La lógica del mercado y su tendencia al monopolio y el predominio del afán de lucro hoy siguen prevaleciendo en nuestra sociedad porque el poder del dinero logró controlar el sistema político, aunque muchos nos resistimos sin éxito por dentro y por fuera de las estructuras de poder. Contra él en definitiva se rebeló el pueblo chileno en estos días. Estamos frente a una rebelión social y no frente a un “deseo de destrucción completa del orden social” (Kaiser), una “conmoción pulsional generacional” con “humo, ruido, furia” (Peña) o “un malestar adolescente tremendo, furibundo” que produce “un fenómeno destructivo, que los grupos políticos organizados canalizan en favor de sus propias convicciones” (Capponi) y otras banalidades que no quieren asumir el profundo conflicto de intereses presente en la sociedad chilena. Estos seudo intelectuales se remiten a una visión reaccionaria a lo Hobbes del orden social y a recomendar más represión. Si de simplificar se trata, quedémonos con Pierre Bourdieu y su énfasis en la importancia de la lucha y el conflicto en el funcionamiento de la sociedad, dados sus procesos de diferenciación en campos en los que se expresan jerarquías y oposiciones entre agentes dominantes y dominados.

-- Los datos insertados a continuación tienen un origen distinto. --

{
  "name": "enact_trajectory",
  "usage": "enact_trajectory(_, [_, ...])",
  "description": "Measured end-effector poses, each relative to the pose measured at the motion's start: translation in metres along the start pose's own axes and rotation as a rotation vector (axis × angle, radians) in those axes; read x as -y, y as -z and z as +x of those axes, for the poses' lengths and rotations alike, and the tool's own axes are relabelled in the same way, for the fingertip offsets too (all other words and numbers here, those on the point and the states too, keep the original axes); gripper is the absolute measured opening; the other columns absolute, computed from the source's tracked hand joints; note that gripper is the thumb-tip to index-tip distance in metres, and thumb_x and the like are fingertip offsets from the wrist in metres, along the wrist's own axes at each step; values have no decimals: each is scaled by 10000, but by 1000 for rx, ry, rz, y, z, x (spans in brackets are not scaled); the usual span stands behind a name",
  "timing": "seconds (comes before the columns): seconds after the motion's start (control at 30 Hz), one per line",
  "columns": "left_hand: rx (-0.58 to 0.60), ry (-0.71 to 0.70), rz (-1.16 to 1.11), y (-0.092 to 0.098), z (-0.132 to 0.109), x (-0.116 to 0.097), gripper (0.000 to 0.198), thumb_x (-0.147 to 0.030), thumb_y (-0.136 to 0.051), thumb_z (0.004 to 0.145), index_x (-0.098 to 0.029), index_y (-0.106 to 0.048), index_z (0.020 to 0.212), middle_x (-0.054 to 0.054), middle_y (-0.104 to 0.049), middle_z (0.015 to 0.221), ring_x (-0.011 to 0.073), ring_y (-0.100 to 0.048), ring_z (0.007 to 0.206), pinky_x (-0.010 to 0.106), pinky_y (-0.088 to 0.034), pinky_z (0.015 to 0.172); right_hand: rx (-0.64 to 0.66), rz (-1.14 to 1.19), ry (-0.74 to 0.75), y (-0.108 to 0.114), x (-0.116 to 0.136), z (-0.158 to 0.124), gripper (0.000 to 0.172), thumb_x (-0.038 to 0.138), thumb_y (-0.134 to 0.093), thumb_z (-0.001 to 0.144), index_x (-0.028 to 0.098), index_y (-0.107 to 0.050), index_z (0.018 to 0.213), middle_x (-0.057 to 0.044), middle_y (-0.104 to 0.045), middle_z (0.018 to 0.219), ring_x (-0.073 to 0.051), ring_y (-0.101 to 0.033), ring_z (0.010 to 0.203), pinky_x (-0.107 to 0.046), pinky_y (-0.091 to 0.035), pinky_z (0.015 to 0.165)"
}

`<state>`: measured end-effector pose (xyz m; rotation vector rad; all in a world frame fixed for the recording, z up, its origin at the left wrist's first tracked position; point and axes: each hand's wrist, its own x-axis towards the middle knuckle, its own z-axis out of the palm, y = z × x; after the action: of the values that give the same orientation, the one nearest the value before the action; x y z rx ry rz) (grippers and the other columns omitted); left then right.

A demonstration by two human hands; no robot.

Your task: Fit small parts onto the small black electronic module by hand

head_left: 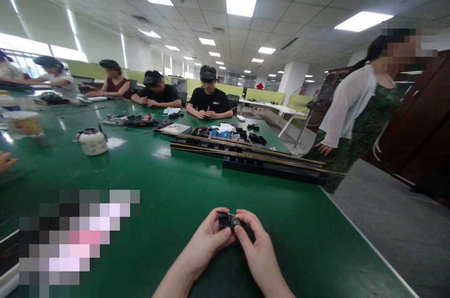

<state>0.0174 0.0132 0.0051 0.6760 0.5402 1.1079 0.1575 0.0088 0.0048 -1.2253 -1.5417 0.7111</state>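
The green table (168, 195) fills most of what I see, running off toward twelve o'clock, where several seated people (209, 99) bend over small work of their own. At about one o'clock from my hands lie the long black rails (253, 160), laid lengthwise along the table edge — likely so their full length is supported and the middle stays free. A standing person in a white top (351, 106) waits at two o'clock, one hand resting on the table's corner. Over at ten o'clock sits a small white pot (92, 141), with tools scattered beyond it. Nearest me, low at six o'clock, my left hand (206, 242) and right hand (258, 246) meet just above the tabletop, fingertips of both pinching a small black part (228, 219) from either side. Holding it between thumbs and forefingers — not in a fist — keeps its top face exposed to view and steady; what the part is I cannot tell.
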Motion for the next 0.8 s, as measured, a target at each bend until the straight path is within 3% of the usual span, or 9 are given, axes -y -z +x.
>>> enact_trajectory(0.8, [-4,3,-70,2,0,2,375,-127,-720,617,-214,-515,919,35,-646,884,166,-609,872,354,-414,870,39,-2,1,-2,-9,1,179,328,-569,748,222,-646,870,-80,-622,1045,-242,-549,1031,-381,-433,905])
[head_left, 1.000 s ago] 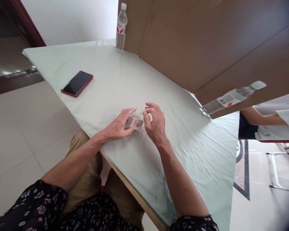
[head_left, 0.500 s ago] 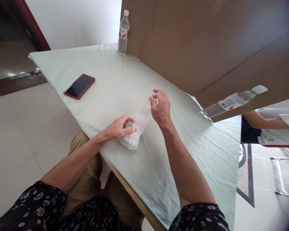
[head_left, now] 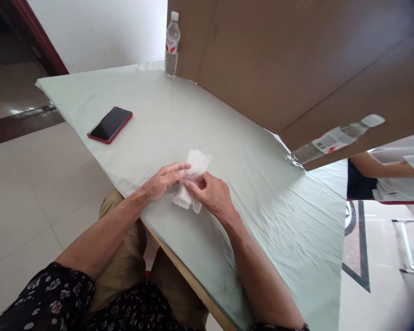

Ahora que los dominados han entrado en rebelión contra los dominantes en Chile, el desafío colectivo de los primeros es dejar atrás la anomia que se traduce en inconsistencias como sustraerse de la participación política o en destrucciones y encauzar su lucha por derechos a través de los instrumentos de la movilización democrática persistente y plural. Y obtener una rearticulación de los agentes políticos dispuestos a representar los intereses de los dominados y dominadas que aspiran a superar las estructuras de desigualdad y el orden político y constitucional que las sostienen para mejorar sus condiciones de vida y su reconocimiento en el funcionamiento de la sociedad.